The broadcast flag is a digital code that can be embedded into a digital broadcasting stream and signals DTV reception equipment to prevent indiscriminate redistribution of digital broadcast content over the Internet. Rules adopted by the Commission in 2003 require all DTV devices to incorporate FCC-approved broadcast flag technologies by July 1, 2005.

Thomson's system, which is known as the SmartRight digital content protection system, can be selected by broadcasters and content producers to "effectively prevent unauthorized, indiscriminate Internet redistribution of digital broadcast content," Thomson said.

The Philips and HP co-developed system, which is known as the Video Content Protection System (VCPS), formerly called Vidi, will allow consumers to record video from DTV broadcasts under the FCC's broadcast flag regulation. VCPS is designed to be used with DVD+R, DVD+RW and DVD+R DL optical discs.

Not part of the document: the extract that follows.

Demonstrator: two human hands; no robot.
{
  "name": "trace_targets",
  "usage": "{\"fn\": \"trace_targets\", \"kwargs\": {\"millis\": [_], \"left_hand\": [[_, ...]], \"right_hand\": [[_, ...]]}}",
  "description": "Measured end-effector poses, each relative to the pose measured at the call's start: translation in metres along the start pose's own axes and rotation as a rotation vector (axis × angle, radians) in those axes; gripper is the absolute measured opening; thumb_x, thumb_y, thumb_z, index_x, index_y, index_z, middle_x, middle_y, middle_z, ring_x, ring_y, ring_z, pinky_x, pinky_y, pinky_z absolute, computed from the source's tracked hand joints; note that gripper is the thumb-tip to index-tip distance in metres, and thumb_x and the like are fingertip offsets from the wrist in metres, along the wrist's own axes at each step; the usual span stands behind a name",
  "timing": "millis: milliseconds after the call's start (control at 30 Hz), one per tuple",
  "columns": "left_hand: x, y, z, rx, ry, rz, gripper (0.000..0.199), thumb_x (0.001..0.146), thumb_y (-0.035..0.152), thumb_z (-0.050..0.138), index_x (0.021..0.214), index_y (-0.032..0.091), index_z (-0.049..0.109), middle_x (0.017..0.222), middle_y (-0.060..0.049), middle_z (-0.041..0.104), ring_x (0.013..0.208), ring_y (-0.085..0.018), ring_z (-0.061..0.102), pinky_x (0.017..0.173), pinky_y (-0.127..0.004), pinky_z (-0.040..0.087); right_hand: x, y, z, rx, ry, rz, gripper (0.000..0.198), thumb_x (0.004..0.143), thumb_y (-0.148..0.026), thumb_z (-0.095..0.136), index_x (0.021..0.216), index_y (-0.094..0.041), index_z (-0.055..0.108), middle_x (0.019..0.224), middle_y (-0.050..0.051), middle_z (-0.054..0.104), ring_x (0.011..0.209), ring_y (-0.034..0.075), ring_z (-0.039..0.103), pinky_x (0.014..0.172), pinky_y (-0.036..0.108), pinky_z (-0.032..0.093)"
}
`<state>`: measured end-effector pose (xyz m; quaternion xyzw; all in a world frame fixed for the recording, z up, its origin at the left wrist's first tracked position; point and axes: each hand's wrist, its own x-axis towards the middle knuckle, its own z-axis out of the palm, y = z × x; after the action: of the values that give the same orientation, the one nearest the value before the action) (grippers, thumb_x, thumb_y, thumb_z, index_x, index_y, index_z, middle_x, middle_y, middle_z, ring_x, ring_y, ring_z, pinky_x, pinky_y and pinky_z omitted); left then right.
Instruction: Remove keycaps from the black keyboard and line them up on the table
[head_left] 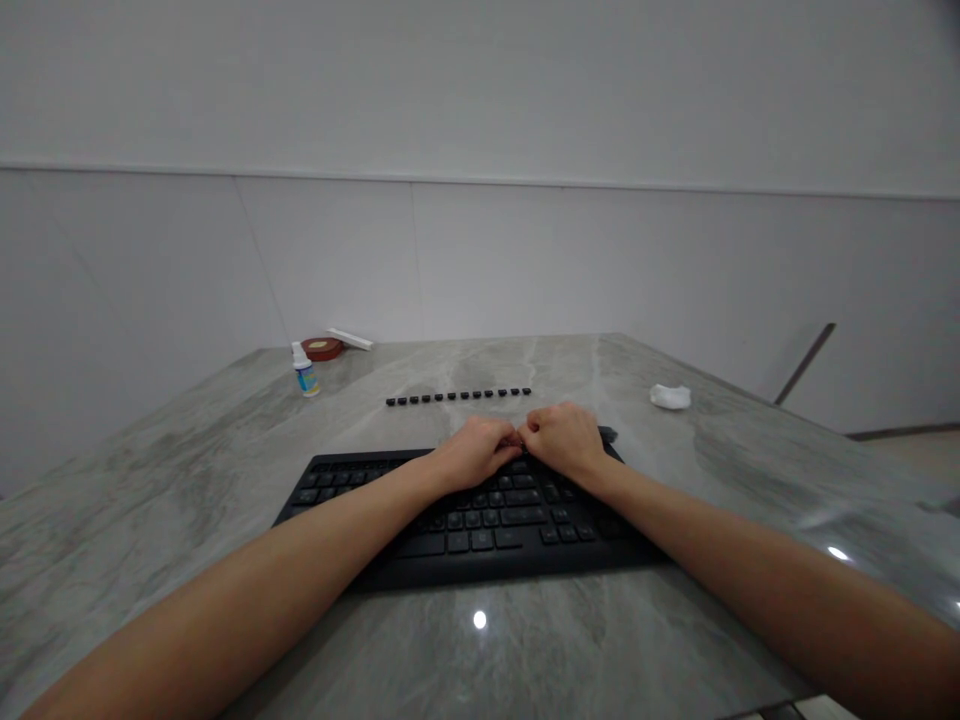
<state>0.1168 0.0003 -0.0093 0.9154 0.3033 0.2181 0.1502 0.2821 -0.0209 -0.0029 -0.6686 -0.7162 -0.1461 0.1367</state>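
A black keyboard (pixel 480 520) lies on the marbled table under both of my forearms. My left hand (pixel 480 450) is over its upper middle part, with thumb and fingers pinched together close to the top row; what they pinch is hidden. Right beside it, my right hand (pixel 562 437) is closed with curled fingers, its fingertips meeting those of the left. A dark piece (pixel 608 434) shows just past the right hand's outer side; I cannot tell whether that hand holds it. Behind the keyboard, several small black keycaps (pixel 457 396) stand in a straight row.
At the back left are a small white spray bottle (pixel 306 372) with a blue label, a reddish-brown box (pixel 322 348) and a white flat strip (pixel 350 339). A crumpled white cloth or tissue (pixel 670 397) lies on the right. The table (pixel 480 665) ends near a pale wall.
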Motion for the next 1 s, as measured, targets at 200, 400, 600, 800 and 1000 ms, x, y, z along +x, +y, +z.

Both systems are now eligible for licensing by manufacturers of all consumer electronics and personal computing products that receive and/or handle digital broadcast content.

The approved version of SmartRight, was developed by Thomson and members of the SmartRight Association, which included content owners.

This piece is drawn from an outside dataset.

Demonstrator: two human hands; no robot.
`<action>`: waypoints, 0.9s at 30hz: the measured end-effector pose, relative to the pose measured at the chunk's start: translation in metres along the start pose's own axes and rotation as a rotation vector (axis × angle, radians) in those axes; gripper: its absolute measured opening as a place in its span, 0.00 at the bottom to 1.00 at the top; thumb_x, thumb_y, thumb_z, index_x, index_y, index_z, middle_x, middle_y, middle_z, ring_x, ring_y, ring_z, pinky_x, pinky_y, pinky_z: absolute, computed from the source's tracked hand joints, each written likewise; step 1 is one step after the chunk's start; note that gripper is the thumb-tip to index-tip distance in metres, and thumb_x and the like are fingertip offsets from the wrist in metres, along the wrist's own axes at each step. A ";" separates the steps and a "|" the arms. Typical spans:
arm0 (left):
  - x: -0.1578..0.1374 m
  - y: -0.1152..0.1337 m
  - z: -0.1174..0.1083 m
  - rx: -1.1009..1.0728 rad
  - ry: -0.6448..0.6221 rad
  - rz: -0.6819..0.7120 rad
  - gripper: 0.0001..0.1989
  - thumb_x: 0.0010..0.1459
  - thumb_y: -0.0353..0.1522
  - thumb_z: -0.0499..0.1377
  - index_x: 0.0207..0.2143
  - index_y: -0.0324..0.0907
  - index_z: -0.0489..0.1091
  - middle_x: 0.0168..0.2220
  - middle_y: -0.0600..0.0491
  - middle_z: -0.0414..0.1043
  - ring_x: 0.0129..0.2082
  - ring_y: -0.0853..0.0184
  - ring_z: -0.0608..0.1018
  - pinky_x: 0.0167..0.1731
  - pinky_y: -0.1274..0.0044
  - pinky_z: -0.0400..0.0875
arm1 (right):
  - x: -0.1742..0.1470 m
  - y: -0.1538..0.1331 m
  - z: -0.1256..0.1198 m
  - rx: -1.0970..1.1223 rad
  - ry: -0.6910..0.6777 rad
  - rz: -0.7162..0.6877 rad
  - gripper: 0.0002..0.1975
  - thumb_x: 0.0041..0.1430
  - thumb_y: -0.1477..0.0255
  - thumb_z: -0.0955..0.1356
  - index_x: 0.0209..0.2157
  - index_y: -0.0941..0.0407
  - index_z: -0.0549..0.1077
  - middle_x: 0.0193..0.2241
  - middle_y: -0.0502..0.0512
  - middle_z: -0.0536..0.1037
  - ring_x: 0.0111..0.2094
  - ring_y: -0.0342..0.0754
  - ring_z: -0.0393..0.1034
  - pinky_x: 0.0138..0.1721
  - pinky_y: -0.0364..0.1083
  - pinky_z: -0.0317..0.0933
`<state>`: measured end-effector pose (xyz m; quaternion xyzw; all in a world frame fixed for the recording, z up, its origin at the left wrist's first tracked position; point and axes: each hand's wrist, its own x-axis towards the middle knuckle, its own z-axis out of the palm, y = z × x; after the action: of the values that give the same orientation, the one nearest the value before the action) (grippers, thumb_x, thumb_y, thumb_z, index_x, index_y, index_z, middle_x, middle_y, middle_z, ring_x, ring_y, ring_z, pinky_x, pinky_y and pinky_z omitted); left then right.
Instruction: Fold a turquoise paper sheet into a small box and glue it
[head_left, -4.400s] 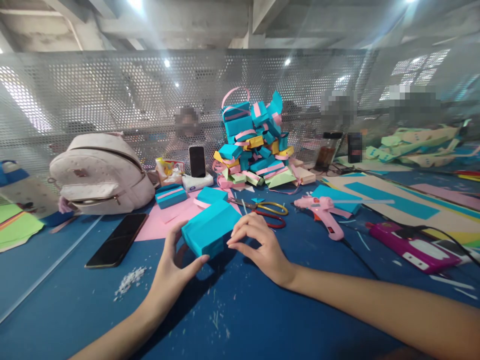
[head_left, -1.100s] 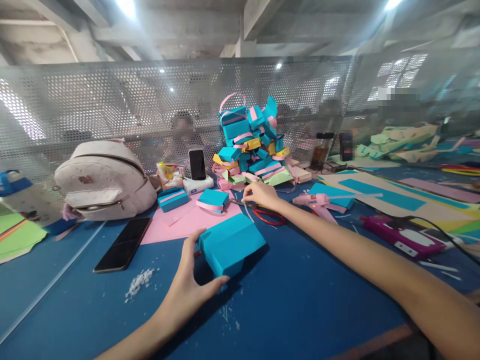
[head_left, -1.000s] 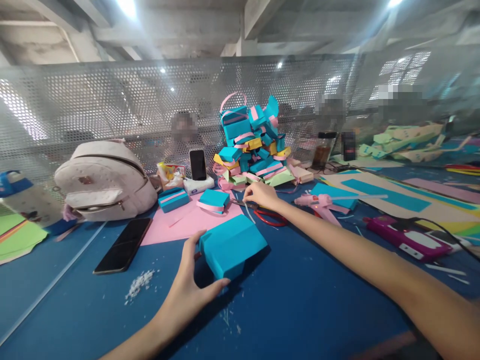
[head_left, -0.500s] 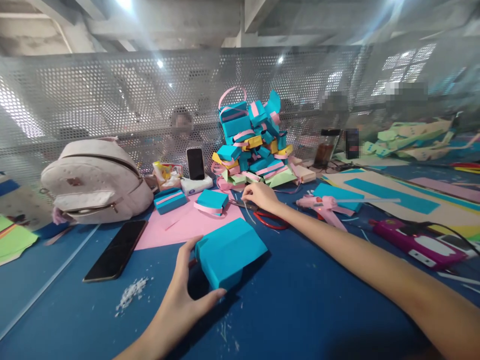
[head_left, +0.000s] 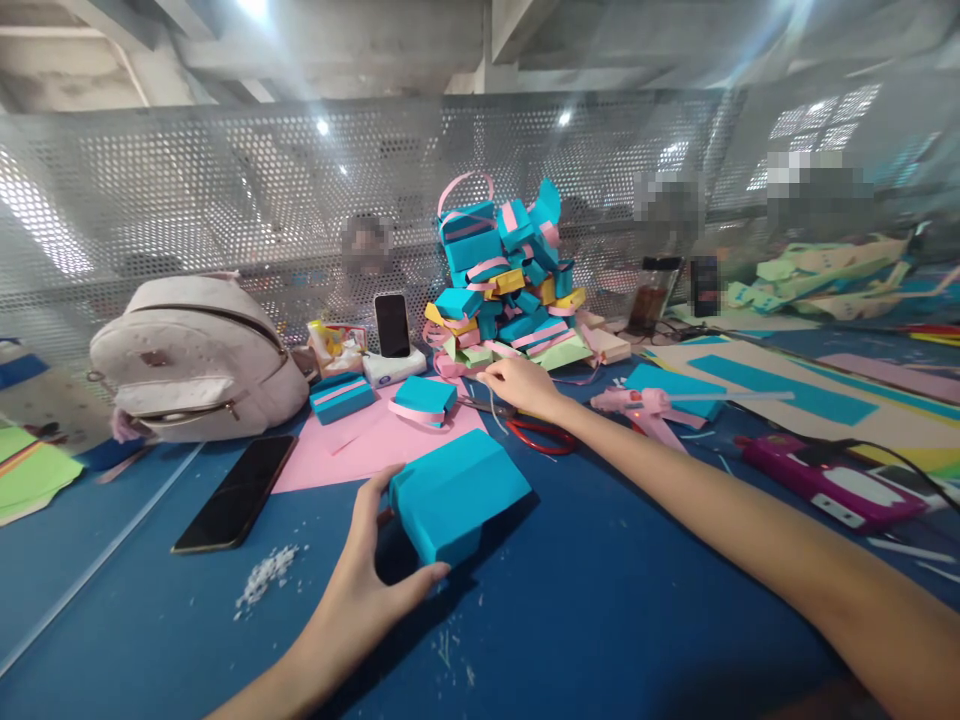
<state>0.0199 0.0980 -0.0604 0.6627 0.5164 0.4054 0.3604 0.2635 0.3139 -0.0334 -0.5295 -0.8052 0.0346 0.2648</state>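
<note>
My left hand (head_left: 382,555) grips a blue paper box (head_left: 457,490) by its left side, with the thumb at the lower front corner. The box is tilted over the blue table. My right hand (head_left: 517,387) reaches forward with its fingertips pinched together beside the red-handled scissors (head_left: 538,435). Whatever those fingertips hold is too small to make out; a thin pale strand shows just below them. Near this hand, a small blue paper bag with a pink strip (head_left: 424,400) and a blue box with a pink band (head_left: 341,398) lie by a pink sheet (head_left: 322,465).
A heap of blue, pink and yellow paper bags (head_left: 510,270) stands at the back. On the right lie a pink glue gun (head_left: 645,402) and a purple power strip (head_left: 817,480). A white backpack (head_left: 195,360) and a black phone (head_left: 236,495) are on the left.
My right hand has shifted slightly left and forward, its fingers still pinched. The blue box remains in my left hand, nearly in the same place. The view has turned a little.
</note>
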 end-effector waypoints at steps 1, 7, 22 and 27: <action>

"SmartRight creates a personal private network for each consumer's home, keeping content in the hands of law-abiding consumers and thwarting would-be pirates," said Jean-Charles Hourcade, Thomson's Technology Group senior VP. "The system is extremely flexible and easily renewable. It can someday be used by consumers to access and enjoy legally-obtained digital content received in a home network — even from their authorized devices that are half a country away."

The Philips/HP VCPS system can be placed in digital video discs and recorders to make it possible for consumers to record digital broadcasts that are protected by the broadcast flag onto a DVD+R/+RW disc, and enjoy TV programming protected by the FCC rules, the companies said.

VCPS provides a transparent solution for consumers — there is no change in how the customer records and views their favorite TV program, while automatically adhering to these regulations. VCPS is easily integrated in PCs, DVD recorders and players and in optical discs. The use of this technology does not increase the cost of the manufacturing process of DVD+R/+RW discs, Philips said.

"The technical features and license terms of the Video Content Protection System show once again that DVD+RW offers the industry lower cost and higher performance," said Frank Simonis, Philips Optical Storage global marketing manager. "At the same time, this new technology provides the content industry with the protection they need while maintaining the superior usability and convenience of the DVD+RW format."

"In developing the Video Content Protection System, we continually kept the perspective of the person sitting in their living room watching TV as a dominant part of the equation," said Vikki Pachera, HP VP of Alliances and Business Development.